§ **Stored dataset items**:
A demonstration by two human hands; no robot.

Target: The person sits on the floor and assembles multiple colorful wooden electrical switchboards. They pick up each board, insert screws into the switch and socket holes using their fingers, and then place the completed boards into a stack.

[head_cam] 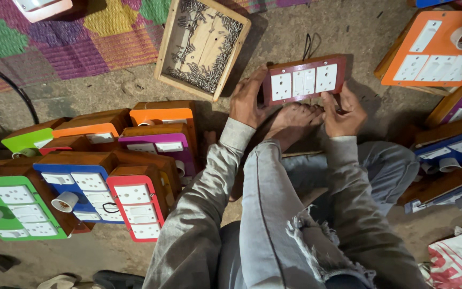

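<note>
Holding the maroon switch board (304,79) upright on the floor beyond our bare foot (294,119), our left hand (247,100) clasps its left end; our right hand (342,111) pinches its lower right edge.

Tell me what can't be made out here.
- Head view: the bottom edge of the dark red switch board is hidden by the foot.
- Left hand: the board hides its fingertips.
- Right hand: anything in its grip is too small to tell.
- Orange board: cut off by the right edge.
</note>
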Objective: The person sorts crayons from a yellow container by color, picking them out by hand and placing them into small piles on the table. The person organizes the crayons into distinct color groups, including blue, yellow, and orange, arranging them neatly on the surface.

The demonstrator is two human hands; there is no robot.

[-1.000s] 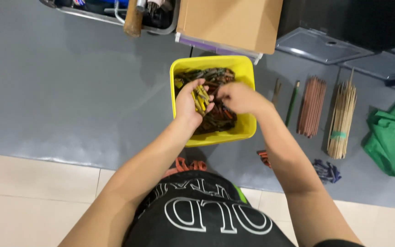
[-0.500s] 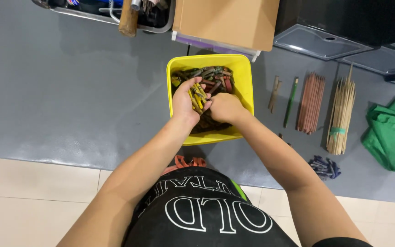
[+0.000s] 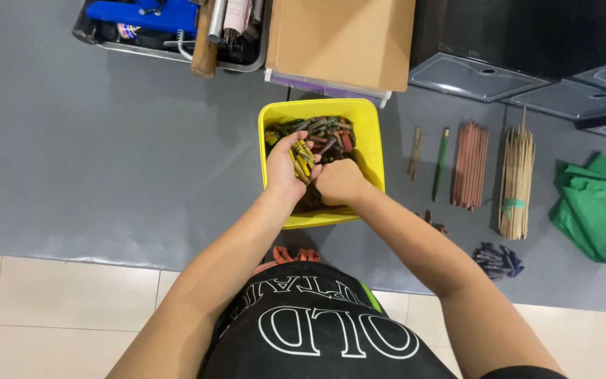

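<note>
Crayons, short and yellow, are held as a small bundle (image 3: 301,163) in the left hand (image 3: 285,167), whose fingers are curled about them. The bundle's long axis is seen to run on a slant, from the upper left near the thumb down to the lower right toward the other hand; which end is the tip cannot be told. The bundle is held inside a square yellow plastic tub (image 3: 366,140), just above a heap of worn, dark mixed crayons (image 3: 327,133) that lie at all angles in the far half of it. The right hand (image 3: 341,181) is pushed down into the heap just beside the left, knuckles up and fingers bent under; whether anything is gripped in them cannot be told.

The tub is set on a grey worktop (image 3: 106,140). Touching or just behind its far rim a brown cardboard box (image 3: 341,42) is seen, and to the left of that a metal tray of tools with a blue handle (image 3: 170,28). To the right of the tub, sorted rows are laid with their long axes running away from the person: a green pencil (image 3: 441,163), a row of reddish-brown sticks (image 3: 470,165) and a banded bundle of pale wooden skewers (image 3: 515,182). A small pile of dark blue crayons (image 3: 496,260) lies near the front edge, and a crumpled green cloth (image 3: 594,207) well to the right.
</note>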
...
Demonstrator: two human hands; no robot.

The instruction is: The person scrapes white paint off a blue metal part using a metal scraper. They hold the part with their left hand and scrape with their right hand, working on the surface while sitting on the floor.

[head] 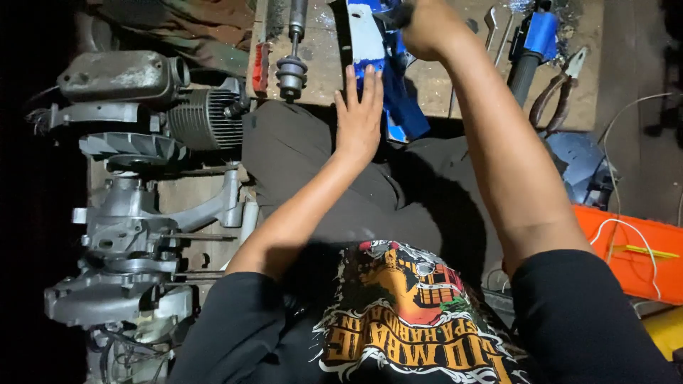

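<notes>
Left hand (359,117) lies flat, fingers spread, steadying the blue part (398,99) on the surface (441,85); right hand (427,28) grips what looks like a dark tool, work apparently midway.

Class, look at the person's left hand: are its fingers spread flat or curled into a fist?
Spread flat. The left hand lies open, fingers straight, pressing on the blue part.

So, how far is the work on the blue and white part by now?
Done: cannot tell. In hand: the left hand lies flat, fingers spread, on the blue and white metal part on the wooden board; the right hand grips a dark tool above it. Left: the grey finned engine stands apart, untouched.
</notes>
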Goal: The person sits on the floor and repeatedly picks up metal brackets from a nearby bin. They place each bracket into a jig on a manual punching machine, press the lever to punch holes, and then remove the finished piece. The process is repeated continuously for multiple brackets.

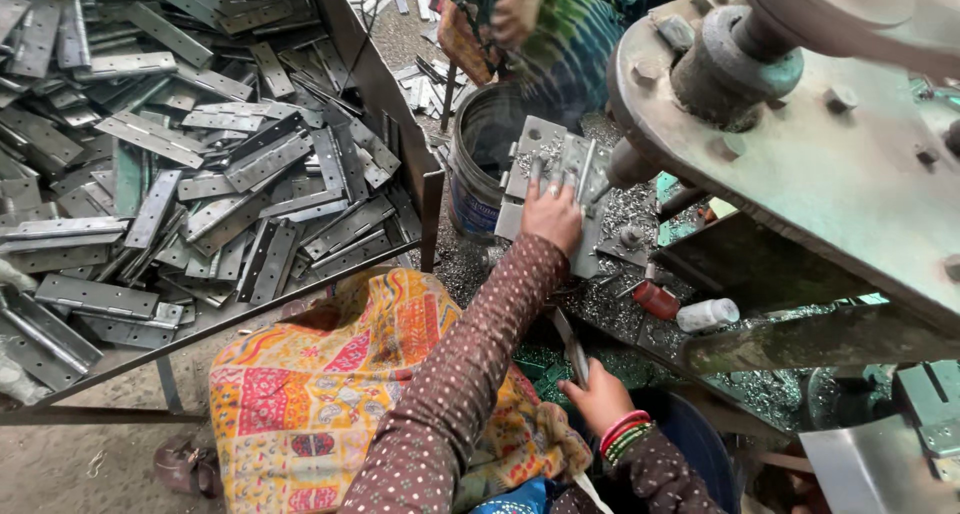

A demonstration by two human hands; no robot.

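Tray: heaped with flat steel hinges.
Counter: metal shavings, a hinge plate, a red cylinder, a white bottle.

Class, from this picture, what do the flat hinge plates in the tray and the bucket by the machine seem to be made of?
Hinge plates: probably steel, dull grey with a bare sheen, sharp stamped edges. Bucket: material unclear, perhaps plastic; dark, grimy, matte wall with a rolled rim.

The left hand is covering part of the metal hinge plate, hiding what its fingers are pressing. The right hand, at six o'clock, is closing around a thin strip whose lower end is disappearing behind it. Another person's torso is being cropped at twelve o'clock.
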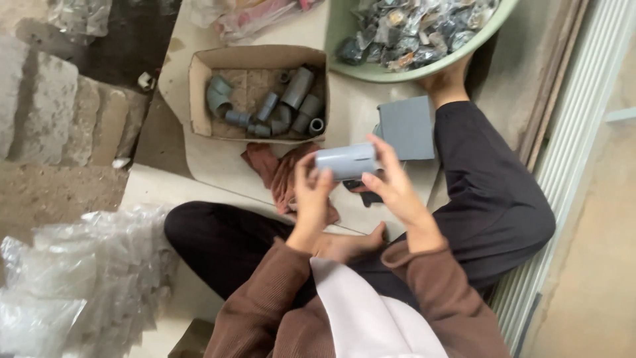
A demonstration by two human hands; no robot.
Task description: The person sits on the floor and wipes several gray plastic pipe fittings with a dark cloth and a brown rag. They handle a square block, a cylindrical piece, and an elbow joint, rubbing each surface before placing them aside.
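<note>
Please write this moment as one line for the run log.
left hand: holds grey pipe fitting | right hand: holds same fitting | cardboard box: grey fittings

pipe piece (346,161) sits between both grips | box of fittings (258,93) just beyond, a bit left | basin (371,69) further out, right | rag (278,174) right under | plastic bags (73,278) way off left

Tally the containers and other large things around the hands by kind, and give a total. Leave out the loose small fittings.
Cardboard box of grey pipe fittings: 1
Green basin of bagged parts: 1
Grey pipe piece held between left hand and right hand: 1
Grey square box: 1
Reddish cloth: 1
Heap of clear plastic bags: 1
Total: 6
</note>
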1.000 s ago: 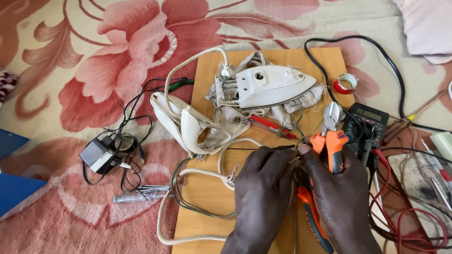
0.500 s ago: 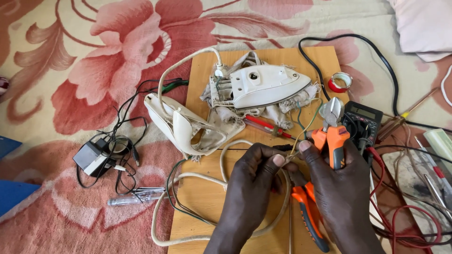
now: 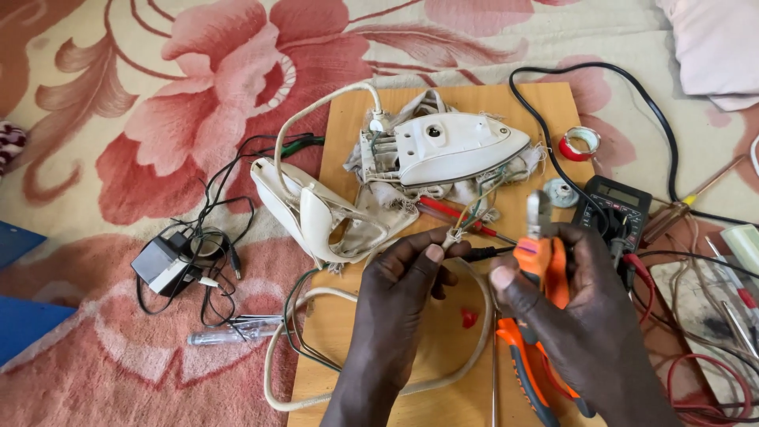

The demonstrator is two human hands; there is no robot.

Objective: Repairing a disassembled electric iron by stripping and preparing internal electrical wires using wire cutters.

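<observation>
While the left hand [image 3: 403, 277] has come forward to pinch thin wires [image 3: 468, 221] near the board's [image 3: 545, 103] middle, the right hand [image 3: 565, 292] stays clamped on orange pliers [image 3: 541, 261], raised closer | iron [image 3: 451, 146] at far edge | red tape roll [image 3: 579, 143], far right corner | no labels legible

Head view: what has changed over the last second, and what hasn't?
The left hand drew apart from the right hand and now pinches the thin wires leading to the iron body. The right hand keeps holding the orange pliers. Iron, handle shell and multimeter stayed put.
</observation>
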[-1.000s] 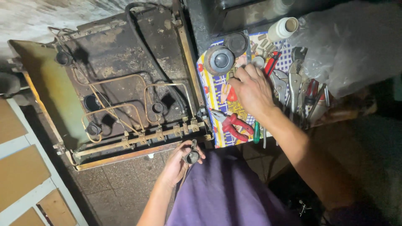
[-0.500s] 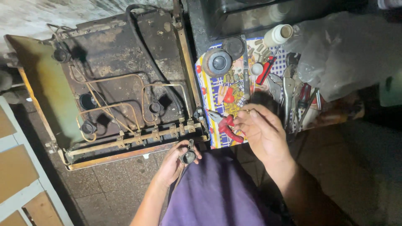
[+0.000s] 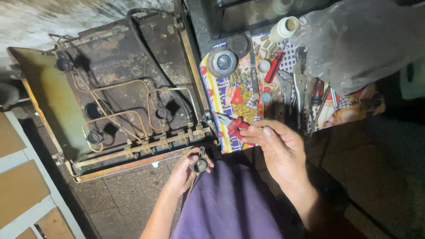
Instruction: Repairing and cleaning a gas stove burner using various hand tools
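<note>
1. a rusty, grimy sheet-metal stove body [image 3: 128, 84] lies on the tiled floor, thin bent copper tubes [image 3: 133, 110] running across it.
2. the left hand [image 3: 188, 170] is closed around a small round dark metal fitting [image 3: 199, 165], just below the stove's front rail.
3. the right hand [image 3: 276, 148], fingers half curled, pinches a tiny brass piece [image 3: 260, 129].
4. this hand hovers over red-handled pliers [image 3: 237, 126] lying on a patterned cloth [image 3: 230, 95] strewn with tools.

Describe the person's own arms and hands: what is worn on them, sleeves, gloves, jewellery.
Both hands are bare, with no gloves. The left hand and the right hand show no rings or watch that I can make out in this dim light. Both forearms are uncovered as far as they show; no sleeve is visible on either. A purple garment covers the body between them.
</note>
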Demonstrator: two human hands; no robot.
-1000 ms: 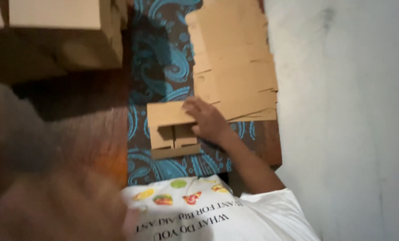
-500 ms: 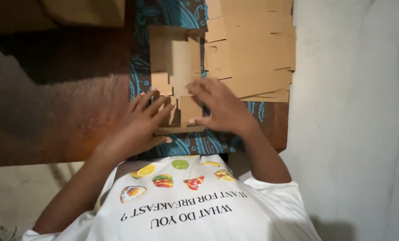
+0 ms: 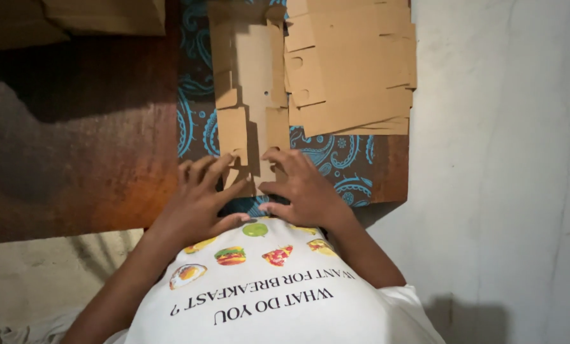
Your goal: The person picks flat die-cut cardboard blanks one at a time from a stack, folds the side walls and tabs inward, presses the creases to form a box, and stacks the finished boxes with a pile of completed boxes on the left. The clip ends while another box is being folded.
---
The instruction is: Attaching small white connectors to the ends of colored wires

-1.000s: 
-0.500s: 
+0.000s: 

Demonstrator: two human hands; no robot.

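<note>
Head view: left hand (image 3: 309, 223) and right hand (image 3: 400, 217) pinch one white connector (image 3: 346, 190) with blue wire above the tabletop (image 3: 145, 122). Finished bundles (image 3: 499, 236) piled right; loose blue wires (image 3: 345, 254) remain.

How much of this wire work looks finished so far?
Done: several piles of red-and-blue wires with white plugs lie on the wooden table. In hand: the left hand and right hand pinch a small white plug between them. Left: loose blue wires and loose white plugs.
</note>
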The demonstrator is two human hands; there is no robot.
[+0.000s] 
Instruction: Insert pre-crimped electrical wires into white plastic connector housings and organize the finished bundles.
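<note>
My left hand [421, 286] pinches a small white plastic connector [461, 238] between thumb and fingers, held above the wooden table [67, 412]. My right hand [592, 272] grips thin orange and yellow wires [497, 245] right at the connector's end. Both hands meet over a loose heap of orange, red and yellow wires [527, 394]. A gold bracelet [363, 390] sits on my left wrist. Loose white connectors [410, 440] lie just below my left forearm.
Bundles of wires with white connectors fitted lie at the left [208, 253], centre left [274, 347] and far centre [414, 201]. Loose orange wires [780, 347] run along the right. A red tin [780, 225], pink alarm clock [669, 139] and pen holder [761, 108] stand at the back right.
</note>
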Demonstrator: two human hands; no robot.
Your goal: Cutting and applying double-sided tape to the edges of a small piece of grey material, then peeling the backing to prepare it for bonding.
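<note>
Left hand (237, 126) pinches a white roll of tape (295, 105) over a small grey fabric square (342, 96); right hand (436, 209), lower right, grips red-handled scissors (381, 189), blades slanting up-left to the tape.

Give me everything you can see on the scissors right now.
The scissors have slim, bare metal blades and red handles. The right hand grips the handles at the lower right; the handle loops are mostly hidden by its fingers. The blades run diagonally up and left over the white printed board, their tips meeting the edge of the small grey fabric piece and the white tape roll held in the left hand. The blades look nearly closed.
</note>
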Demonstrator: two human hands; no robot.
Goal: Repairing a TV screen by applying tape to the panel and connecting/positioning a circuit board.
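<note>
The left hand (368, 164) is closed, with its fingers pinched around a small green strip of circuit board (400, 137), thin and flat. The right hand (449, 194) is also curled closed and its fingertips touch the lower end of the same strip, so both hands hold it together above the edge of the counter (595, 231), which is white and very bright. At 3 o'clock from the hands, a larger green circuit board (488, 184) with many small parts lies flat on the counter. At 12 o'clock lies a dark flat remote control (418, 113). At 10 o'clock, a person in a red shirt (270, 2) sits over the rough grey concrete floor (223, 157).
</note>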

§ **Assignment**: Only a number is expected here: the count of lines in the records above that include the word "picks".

§ **Solution**: 2